Une rizicultrice thaïlandaise scande des slogans antigouvernementaux à Bangkok, le 17 février dernier.

Si les dizaines de milliers de manifestants thaïlandais n'ont pas réussi en quatre mois à obtenir la tête de la Premier ministre, ils pourraient toutefois parvenir à leurs fins grâce à une rocambolesque affaire de grains de riz. Yingluck Shinawatra comparaît jeudi devant une Commission anticorruption pour "négligence de son devoir". En ligne de mire de cet organe judiciaire officiellement "neutre", son programme controversé d'aide aux riziculteurs, grâce auquel l'État leur a acheté leur récolte à 50 % au-dessus du prix du marché.

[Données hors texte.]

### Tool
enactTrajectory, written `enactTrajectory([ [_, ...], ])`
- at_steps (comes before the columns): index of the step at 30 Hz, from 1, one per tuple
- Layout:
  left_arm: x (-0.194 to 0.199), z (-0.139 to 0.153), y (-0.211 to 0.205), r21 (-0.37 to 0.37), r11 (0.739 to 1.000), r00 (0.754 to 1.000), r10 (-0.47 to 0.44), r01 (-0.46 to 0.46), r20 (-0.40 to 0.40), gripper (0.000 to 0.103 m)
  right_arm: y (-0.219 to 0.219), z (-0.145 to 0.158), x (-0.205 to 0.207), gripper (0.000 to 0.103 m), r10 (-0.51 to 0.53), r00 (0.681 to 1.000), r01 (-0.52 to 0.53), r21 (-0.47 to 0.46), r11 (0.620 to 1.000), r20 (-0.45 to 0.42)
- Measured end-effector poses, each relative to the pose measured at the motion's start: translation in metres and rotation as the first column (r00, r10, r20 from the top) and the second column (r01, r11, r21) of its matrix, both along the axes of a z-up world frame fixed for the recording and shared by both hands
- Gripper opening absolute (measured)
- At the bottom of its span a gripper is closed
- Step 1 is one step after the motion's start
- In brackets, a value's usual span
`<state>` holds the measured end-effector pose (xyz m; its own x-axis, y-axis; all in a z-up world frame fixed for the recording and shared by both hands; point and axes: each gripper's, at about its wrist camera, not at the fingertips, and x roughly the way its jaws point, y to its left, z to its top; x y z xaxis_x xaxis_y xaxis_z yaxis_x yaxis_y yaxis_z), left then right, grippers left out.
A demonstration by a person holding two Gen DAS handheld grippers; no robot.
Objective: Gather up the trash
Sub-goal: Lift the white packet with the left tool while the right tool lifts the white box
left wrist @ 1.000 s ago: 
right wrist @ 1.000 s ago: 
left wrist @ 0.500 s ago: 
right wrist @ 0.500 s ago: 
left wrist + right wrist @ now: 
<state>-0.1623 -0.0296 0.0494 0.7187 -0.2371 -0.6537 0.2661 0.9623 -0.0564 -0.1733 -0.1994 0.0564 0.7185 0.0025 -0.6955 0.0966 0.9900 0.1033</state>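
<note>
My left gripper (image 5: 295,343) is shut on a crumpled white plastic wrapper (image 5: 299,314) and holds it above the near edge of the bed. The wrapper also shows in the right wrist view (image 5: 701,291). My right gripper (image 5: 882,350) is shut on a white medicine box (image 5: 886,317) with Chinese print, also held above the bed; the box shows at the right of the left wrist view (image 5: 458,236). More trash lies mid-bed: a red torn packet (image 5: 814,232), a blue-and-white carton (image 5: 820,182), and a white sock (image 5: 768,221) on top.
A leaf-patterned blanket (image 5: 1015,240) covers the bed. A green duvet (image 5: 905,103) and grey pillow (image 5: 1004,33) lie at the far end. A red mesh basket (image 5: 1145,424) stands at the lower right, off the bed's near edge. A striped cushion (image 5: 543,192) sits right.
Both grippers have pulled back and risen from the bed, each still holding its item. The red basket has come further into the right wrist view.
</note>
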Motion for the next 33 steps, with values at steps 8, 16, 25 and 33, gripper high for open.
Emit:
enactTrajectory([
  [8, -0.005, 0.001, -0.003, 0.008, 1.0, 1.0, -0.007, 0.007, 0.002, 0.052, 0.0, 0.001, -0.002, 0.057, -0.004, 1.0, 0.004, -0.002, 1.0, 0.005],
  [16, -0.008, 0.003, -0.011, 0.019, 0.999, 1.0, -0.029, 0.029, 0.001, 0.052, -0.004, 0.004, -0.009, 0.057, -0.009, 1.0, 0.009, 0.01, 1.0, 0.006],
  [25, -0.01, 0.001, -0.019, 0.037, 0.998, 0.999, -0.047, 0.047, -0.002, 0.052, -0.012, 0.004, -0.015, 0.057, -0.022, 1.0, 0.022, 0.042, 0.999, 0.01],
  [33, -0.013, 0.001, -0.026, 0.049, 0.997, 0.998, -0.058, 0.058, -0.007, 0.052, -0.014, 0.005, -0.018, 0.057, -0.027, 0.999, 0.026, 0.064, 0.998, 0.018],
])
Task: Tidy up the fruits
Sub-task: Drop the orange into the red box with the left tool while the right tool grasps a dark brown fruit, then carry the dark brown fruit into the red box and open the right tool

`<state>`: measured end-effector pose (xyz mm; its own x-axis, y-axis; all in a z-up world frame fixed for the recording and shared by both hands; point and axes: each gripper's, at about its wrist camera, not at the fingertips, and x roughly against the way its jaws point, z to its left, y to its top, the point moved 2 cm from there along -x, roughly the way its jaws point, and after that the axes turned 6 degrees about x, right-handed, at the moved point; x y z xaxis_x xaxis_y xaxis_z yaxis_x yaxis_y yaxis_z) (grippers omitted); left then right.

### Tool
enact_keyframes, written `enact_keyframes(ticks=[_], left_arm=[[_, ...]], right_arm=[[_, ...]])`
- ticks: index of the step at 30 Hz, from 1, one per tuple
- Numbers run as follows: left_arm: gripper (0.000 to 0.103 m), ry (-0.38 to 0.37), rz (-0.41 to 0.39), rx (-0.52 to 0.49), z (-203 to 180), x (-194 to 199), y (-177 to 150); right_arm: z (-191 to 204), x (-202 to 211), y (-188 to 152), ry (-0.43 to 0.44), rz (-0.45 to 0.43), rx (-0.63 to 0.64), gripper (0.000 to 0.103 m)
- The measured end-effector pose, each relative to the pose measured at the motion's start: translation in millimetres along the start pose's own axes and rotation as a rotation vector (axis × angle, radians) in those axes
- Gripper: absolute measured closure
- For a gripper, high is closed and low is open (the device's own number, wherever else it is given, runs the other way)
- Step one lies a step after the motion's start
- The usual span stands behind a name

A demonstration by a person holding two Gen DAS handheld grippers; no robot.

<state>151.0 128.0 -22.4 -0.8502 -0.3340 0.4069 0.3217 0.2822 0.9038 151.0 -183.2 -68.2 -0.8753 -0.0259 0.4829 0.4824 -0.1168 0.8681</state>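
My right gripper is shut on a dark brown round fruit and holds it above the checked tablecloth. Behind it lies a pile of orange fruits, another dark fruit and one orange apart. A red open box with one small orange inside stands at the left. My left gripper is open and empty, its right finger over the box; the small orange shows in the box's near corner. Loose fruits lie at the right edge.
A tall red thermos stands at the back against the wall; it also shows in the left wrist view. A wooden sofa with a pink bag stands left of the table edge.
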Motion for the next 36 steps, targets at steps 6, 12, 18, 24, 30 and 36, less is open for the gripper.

Cette promesse électorale, volontiers "populiste" selon ses opposants, avait permis à la patronne du Pheu Thai, le parti "progressiste" au pouvoir, de remporter haut la main les législatives de juillet 2011, 65 % de la population résidant dans les zones rurales. "Ce programme, très critiqué par la Banque mondiale, a été considéré comme un achat de voix des paysans", affirme David Camroux, maître de conférences au Centre d'études et de recherches internationales (CERI) de Sciences po.10 milliards d'euros de perte Or, si la promesse a été respectée, elle s'est révélée dévastatrice pour le budget de l'État. Car si le riz thaïlandais, reconnu pour sa qualité unique, était le premier exporté au monde en 2011, il est depuis retombé à la troisième place, la faute à un grain jugé trop cher face aux exportations massives des concurrents indiens et vietnamiens. Dès lors, le gouvernement s'est retrouvé avec...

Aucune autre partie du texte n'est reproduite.